### Exercise details
Everything in the listing should be copied exactly, save for the pictures.

### Dataset excerpt
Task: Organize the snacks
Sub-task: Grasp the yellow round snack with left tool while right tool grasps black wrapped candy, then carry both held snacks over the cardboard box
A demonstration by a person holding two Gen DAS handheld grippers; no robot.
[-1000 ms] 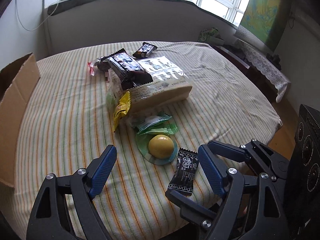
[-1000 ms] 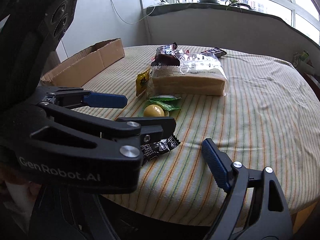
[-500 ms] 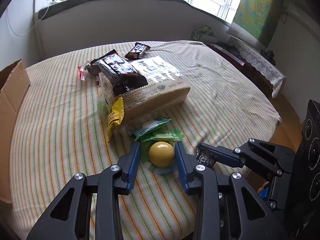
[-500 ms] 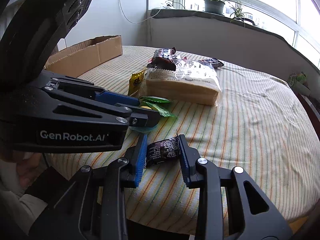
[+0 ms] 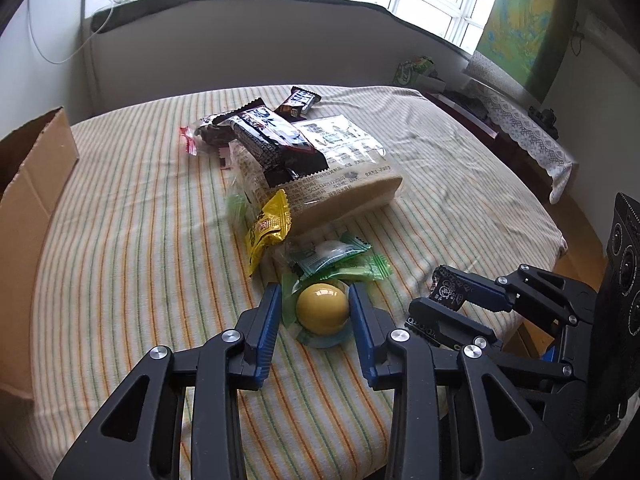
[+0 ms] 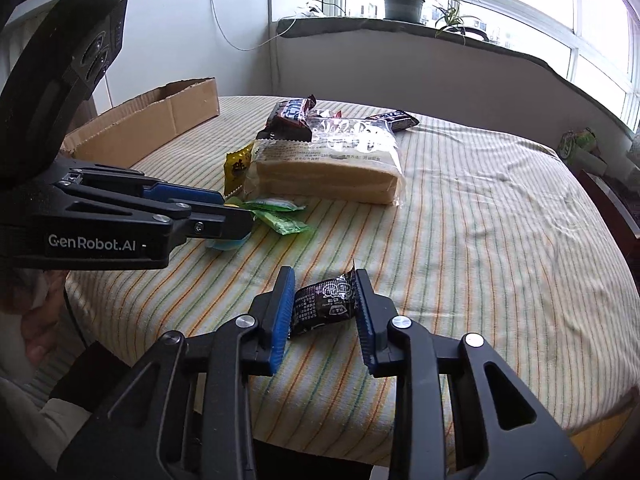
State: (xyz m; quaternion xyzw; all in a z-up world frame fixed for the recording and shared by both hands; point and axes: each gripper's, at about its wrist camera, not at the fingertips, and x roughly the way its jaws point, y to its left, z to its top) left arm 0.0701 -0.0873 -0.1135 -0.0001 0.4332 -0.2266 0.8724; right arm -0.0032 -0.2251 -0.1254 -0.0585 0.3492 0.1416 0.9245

### Result for this task
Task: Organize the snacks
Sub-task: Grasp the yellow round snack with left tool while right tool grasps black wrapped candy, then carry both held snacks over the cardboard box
A demonstration by a person holding two Gen DAS handheld grippers; no robot.
[-1000 ms] 
[-1000 ms] 
[-500 ms] 
[-500 ms] 
[+0 ms] 
[+0 ms] 
State: (xyz m; quaternion xyzw; all in a z-up world frame fixed for the recording and shared by both hands; point and axes: each gripper's, at about its wrist camera, not at the fingertips, and x roughly the way its jaws point, y to its left, z to its top) left arm 0.0701 -0.0873 -0.1135 -0.0001 0.4332 -0.2266 0.8724; right arm -0.0032 -0.2251 -0.1254 -0.0585 0.3492 0.1416 0.9245

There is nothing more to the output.